The Deep-VCUG model is a generalizable, objective, and accurate tool for vesicoureteral reflux grading based on VCUG imaging and had good assistance with clinicians to VUR grading applicability.
This study was supported by Natural Science Foundation of China, "Fuqing Scholar" Student Scientific Research Program of Shanghai Medical College, Fudan University, and the Program of Greater Bay Area Institute of Precision Medicine (Guangzhou).

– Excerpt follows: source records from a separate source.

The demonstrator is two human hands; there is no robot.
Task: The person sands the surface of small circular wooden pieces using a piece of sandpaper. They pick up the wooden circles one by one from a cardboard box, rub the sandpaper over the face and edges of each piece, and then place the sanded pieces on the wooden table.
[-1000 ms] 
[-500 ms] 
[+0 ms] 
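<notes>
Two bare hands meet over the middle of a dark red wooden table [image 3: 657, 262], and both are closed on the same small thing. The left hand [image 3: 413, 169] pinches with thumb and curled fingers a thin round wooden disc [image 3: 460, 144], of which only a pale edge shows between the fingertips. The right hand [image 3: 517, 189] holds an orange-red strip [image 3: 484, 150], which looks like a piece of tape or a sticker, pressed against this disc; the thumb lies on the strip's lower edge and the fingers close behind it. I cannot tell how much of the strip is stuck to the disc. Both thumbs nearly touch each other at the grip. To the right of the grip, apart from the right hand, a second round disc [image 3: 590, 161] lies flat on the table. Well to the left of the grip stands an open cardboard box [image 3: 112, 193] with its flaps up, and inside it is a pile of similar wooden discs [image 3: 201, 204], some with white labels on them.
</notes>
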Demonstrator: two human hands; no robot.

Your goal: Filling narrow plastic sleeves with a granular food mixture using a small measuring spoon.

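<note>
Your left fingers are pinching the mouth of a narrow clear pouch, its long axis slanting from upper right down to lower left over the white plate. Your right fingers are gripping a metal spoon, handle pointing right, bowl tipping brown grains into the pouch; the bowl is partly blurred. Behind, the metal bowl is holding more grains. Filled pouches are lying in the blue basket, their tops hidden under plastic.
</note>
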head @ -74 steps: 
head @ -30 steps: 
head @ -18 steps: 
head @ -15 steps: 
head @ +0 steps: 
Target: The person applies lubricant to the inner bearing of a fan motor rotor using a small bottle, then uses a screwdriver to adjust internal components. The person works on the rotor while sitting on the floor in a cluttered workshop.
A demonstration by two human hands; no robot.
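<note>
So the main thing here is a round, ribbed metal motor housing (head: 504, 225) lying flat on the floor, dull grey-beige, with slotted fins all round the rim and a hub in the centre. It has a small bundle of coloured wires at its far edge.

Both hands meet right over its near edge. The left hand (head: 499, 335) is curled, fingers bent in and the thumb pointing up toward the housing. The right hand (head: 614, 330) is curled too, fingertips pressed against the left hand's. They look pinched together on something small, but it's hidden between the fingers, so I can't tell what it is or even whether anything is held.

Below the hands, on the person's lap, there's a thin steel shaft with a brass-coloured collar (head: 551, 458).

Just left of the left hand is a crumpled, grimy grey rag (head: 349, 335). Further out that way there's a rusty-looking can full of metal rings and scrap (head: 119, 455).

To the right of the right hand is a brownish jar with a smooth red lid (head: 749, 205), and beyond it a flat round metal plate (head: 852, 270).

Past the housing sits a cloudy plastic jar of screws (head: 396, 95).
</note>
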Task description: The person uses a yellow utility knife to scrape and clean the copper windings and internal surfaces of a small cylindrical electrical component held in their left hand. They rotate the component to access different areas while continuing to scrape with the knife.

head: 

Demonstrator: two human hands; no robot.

排尿性膀胱尿道造影(VCUG)是诊断膀胱输尿管反流(VUR)及对其进行分级的金标准。然而,通过排尿性膀胱尿道造影进行的VUR分级主观性很强,可靠性较低。本研究旨在开发一种深度学习模型,以提高基于VCUG的VUR分级的可靠性,并将其性能与临床医生的性能进行比较。
在这项中国的回顾性研究中,2019年1月至2022年9月期间从我们机构收集VCUG图像作为内部训练数据集,并收集4个外部数据集作为外部测试集用于验证。样本分为训练集(N = 1000)和验证集(N = 500)、内部测试集(N = 168)和外部测试集(N = 280)。开发了一种基于集成学习的模型Deep-VCUG,使用Res-Net 101和投票方法来预测VUR分级。在内部和外部测试集中,使用热图、受试者操作特征曲线下面积(AUC)、敏感性、特异性、准确性和F1分数评估分级性能。在外部测试集中探索了4名临床医生(2名小儿泌尿科医生和2名放射科医生)在有和没有Deep-VCUG辅助的情况下预测VUR分级的表现。
共收集了1948张VCUG图像(内部数据集 = 1668;多中心外部数据集 = 280)。对于评估单侧VUR分级,Deep-VCUG在内部和外部测试集中的AUC分别为0.962(95%置信区间[CI]:0.943 - 0.978)和0.944(95%[CI]:)0.921 - 0.964);对于双侧VUR分级,Deep-VCUG也获得了较高的AUC,分别为0.960(95%[CI]:0.922 - 0.983)和0.924(95%[CI]:0.887 - 0.957)。基于VCUG图像分类,使用投票方法的Deep-VCUG模型在性能上优于单一模型和临床医生。此外,在Deep-VCUG辅助下,初级和高级临床医生的分类能力显著提高。
Deep-VCUG模型是一种基于VCUG成像的可推广、客观且准确的膀胱输尿管反流分级工具,对临床医生进行VUR分级的适用性有很好的辅助作用。
本研究得到了中国国家自然科学基金、复旦大学上海医学院“福清学者”学生科研项目以及广州大湾区精准医学研究院项目的支持。